En effet, « dans les structures publiques, la dialyse est censée être gratuite, kits et séances compris. Mais en réalité, des patients doivent souvent acheter des médicaments complémentaires, faute de disponibilité » renseigne un malade devant les autorités en marge d’une rencontre dédiée à la pathologie. Dans le secteur privé, les prix varient de 60 000 à 120 000 FCFA par séance.
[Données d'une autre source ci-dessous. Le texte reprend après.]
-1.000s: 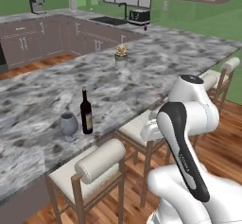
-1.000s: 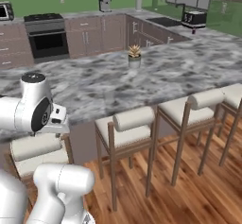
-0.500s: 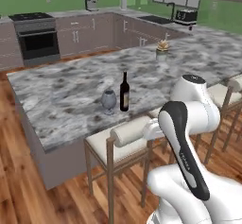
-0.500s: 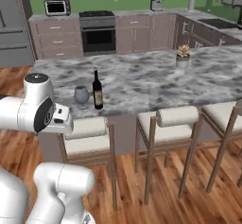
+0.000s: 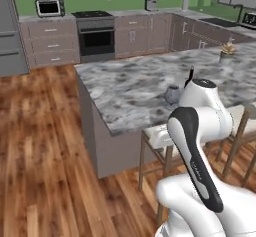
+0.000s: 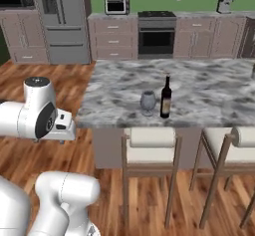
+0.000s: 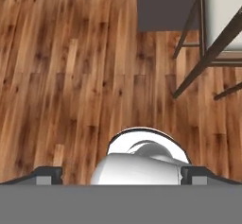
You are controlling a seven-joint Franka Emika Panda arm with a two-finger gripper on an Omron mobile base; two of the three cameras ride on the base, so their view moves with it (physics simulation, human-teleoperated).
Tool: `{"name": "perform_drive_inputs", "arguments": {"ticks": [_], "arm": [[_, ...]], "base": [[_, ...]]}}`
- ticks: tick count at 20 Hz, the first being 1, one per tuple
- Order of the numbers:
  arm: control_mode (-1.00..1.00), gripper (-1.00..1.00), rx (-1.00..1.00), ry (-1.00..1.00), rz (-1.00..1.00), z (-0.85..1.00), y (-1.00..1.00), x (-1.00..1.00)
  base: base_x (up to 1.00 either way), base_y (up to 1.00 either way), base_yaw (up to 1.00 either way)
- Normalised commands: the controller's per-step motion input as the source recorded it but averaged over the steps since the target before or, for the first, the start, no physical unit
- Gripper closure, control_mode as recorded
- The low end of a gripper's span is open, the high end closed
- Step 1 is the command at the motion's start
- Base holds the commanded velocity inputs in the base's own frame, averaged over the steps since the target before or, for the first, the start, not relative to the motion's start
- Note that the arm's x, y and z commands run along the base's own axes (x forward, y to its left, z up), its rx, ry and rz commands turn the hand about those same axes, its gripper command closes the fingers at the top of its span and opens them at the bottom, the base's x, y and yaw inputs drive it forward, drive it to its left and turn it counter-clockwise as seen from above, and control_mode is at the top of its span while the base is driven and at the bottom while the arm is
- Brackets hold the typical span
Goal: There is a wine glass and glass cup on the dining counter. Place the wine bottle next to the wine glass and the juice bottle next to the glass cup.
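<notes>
The wine bottle (image 6: 166,98), dark with a pale label, stands upright on the marbled dining counter (image 6: 209,88) near its front edge. Just left of it stands the wine glass (image 6: 148,102), close by but apart. In the left base view the wine glass (image 5: 172,95) shows beside my arm. Only the neck of the wine bottle (image 5: 191,75) rises behind the arm there. My gripper (image 7: 120,176) points down at the wooden floor. It is open, its fingertips (image 7: 47,175) far apart with nothing held. The juice bottle and the glass cup are out of view.
Two cushioned stools (image 6: 152,138) (image 6: 234,135) stand under the counter's overhang, and their legs (image 7: 198,67) show in the hand view. A small potted plant (image 5: 228,48) sits farther along the counter. Oven (image 6: 156,36) and fridge (image 6: 60,21) line the back wall. Open wooden floor (image 5: 45,146) lies to the left.
The whole picture has shifted in both base views, so the base has moved along toward the counter's end. Bottle and glass keep their place on the counter. The gripper stays open.
</notes>
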Motion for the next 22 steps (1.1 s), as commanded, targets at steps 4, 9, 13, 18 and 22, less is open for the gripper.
{"name": "perform_drive_inputs", "arguments": {"ticks": [4,9,13,18,22], "arm": [[1.00,-1.00,0.00,0.00,0.00,0.00,0.00,0.00],[1.00,-1.00,0.00,0.00,0.00,0.00,0.00,0.00],[1.00,-1.00,0.00,0.00,0.00,0.00,0.00,0.00],[1.00,-1.00,0.00,0.00,0.00,0.00,0.00,0.00],[1.00,-1.00,0.00,0.00,0.00,0.00,0.00,0.00]], "base": [[0.20,0.91,0.01],[0.30,0.88,0.00],[0.39,0.84,-0.03],[0.52,0.73,-0.13],[0.65,0.61,-0.21]]}}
Toutefois, des partenariats public-privé permettent une prise en charge à coût réduit ou gratuite, sous réserve d’une imputation budgétaire et d’une inscription préalable sur la liste d’attente d’un centre public.
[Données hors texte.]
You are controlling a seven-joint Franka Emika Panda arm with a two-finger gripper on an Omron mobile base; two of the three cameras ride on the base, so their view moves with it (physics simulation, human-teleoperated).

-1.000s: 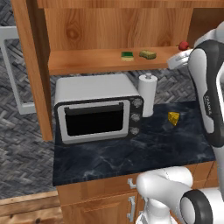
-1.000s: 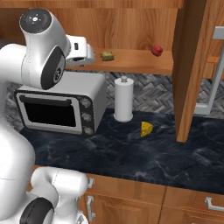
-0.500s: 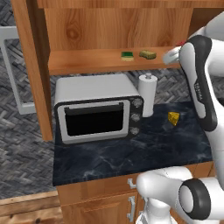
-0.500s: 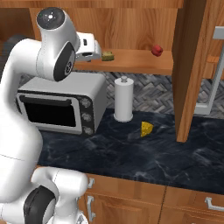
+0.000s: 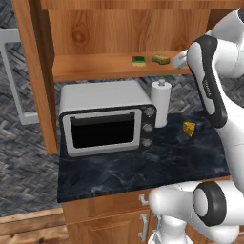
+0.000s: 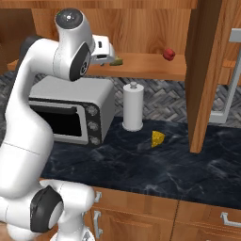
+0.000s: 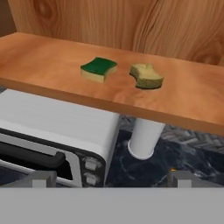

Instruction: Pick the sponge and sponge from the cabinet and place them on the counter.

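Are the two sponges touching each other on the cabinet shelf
No, in the hand view the green-topped sponge and the olive sponge lie side by side on the shelf with bare wood between them.

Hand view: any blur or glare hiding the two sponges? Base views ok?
Hand view: soft overall, but the green-topped sponge and the olive sponge read clearly on the cabinet shelf, each with a faint contact shadow and no glare. Left base view: even flat light, both sponges small but distinct. Right base view: sharp, but the arm covers most of the sponges.
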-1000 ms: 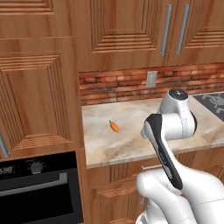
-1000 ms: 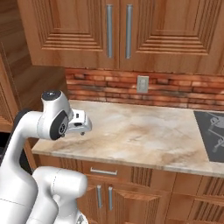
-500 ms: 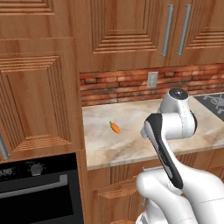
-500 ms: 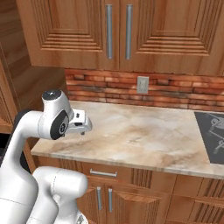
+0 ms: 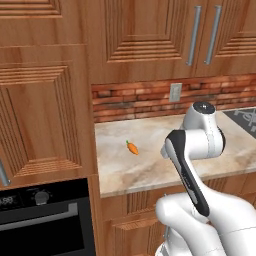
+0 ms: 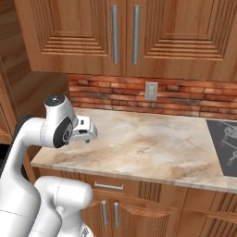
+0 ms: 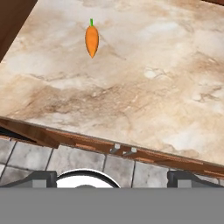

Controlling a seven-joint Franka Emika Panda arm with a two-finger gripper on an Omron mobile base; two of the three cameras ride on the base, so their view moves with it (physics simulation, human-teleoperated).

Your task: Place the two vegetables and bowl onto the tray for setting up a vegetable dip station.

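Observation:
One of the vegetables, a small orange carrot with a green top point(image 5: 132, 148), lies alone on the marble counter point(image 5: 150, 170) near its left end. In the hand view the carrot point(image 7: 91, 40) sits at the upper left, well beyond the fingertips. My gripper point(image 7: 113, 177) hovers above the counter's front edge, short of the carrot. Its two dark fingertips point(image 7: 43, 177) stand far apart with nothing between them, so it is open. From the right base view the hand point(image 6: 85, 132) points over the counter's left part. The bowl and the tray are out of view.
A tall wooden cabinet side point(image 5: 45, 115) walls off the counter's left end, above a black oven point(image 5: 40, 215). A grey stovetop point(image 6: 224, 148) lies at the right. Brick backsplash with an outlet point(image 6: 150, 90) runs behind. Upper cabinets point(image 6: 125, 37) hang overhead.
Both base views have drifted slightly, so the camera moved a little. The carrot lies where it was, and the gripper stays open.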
Malgré tout l’État poursuit des efforts pour renforcer la prise en charge des maladies rénales, Gratuité officielle des séances et kits en structures publiques, partenariats avec le privé pour pallier les insuffisances d’accueil, décentralisation des centres de dialyse dans toutes les régions du pays, formation de spécialistes 30 prestataires formés en 2022 au Master en suppléance rénale à Dakar. Cela demeure insuffisant et les lacunes persistent, les malades râlent toujours.
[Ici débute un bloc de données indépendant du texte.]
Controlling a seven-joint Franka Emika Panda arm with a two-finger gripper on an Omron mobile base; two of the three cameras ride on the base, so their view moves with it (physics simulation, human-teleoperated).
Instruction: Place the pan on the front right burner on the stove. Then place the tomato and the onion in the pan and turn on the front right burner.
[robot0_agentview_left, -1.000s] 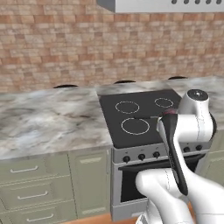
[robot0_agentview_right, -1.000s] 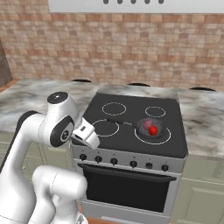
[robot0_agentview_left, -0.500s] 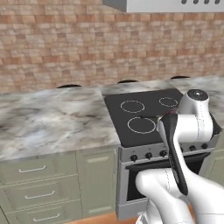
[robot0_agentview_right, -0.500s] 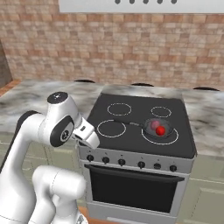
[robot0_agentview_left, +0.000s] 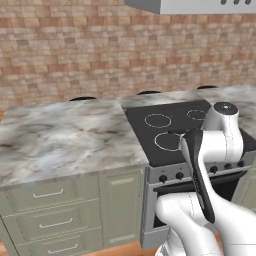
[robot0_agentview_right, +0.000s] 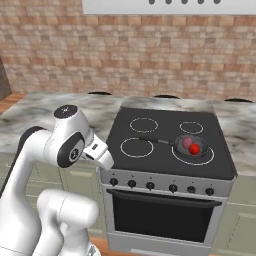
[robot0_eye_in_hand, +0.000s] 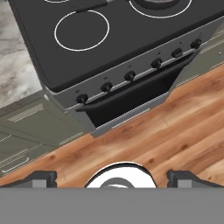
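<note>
Two items, the tomato and the onion, already sit in the pan on the front right burner of the stove, so I judge the burner's knob comes next. The likely knob lies toward one o'clock in the hand view, well apart from the gripper; I cannot confirm which knob serves that burner. The jaws stand wide apart, holding nothing. Approach squarely, close on the knob's rim, then twist.
</note>
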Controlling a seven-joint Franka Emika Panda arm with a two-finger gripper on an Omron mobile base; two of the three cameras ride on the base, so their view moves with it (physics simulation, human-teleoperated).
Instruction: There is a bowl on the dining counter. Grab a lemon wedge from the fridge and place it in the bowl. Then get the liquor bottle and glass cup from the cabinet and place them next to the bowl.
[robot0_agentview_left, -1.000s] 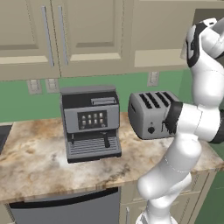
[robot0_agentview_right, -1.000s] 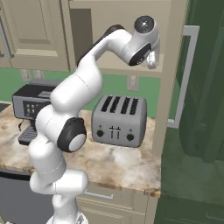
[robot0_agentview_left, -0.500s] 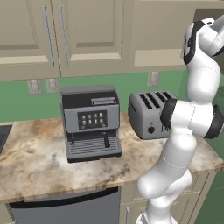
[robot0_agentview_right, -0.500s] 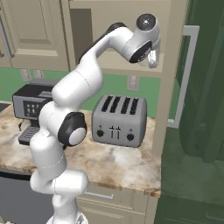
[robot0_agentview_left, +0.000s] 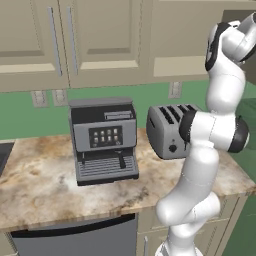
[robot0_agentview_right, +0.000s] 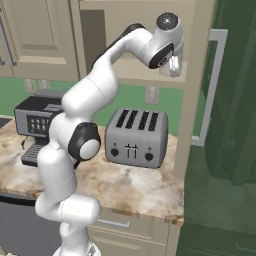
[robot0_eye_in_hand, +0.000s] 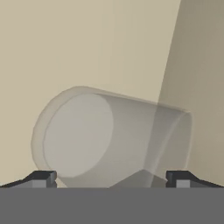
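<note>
Clear glass cup (robot0_eye_in_hand: 113, 140) between hand (robot0_eye_in_hand: 111, 177) fingertips.

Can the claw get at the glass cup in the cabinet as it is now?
Probably yes. In the hand view the glass cup lies directly ahead of the claw, whose fingers stand apart on either side, with nothing between them.

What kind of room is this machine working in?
A home kitchen, by the look of it: a coffee machine and a toaster stand on a stone counter, with wall cabinets above.
</note>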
Le financement, un talon d’Achille majeur
Le financement de la santé fait face à un état des lieux préoccupant, les lacunes actuelles du système se heurtent à des financements irréguliers, les retards de remboursement de l’État, la dépendance aux financements extérieurs entre autres. D’ailleurs, le Pr Issakha Diallo (Université Amadou Hampâté Bâ) souligne que les soins de santé primaires sont l’arme nucléaire pour atteindre la couverture sanitaire universelle (CSU). Mais, dit-il, « les priorités budgétaires sont inversées : tout l’argent va aux hôpitaux alors que les besoins sont à la base ». Amadou Kanouté (CICODEV Afrique) déplore le désengagement progressif de l’État, dont la part dans le financement des soins primaires est tombée à 15,3 %, contre 55,9 % supportés directement par les ménages. “On laisse la santé à une population pauvre. Sans santé, pas de développement”, déclare-t-il. « Les paiements directs pour consultations, médicaments ou examens continuent d’exclure les plus pauvres et contredisent l’esprit même de la gratuité » ajoute-t-il en outre.
Le rôle crucial des collectivités locales et des citoyens
Mamadou Diouf, de la Cellule d’appui aux élus locaux, appelle à une implication accrue des maires : « Un maire proactif peut mobiliser des ressources locales. Le plaidoyer local est un levier puissant ». Il recommande l’exploration de financements alternatifs : « fonds miniers, mécénat, forums économiques locaux, etc. Mais pour être durable, la réforme doit aussi s’appuyer sur une citoyenneté active. Les populations doivent être informées de leurs droits et en mesure de demander des comptes ». Pour M. Diouf : « La gratuité des soins primaires au Sénégal est un engagement fort, mais encore inégalement appliqué. Entre financement instable, inégalités d’accès, et failles dans la mise en œuvre, le modèle actuel montre ses limites. Pour faire de la santé un droit effectif et non un privilège, il faudra refonder les politiques sur des bases plus équitables, mieux financées, plus proches des réalités locales et centrées sur les usagers ».